YOUR TASK:
What is needed is a faithful transcription of all the data below, pictures excluded.

***

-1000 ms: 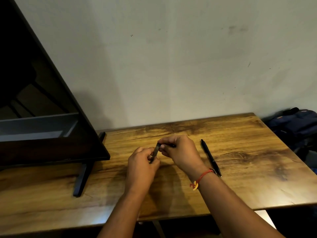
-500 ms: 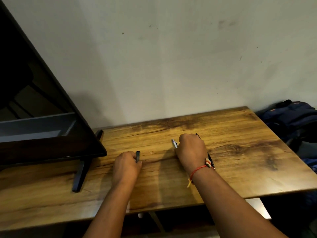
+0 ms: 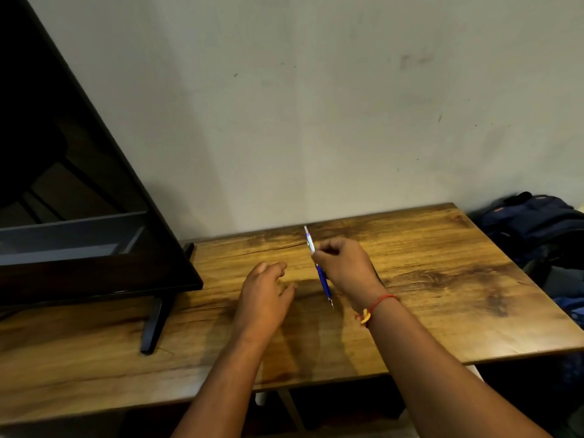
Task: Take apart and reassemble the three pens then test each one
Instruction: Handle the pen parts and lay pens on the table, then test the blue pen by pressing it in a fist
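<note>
No legible text, label, brand, number or sign was found anywhere in view. The blue pen (image 3: 323, 278) was too small and blurred for any print on its barrel to be read. The dark screen (image 3: 79, 184) at left showed no readable mark on its frame. The backpack (image 3: 531, 222) at far right was too dim and distant to make out any lettering.
</note>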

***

ANSWER SPACE:
-1000 ms: 
-500 ms: 
+0 ms: 
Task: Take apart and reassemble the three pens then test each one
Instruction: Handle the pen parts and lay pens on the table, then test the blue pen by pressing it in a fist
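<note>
No legible text, label, brand, number or sign was found anywhere in view. The blue pen (image 3: 323, 278) was too small and blurred for any print on its barrel to be read. The dark screen (image 3: 79, 184) at left showed no readable mark on its frame. The backpack (image 3: 531, 222) at far right was too dim and distant to make out any lettering.
</note>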

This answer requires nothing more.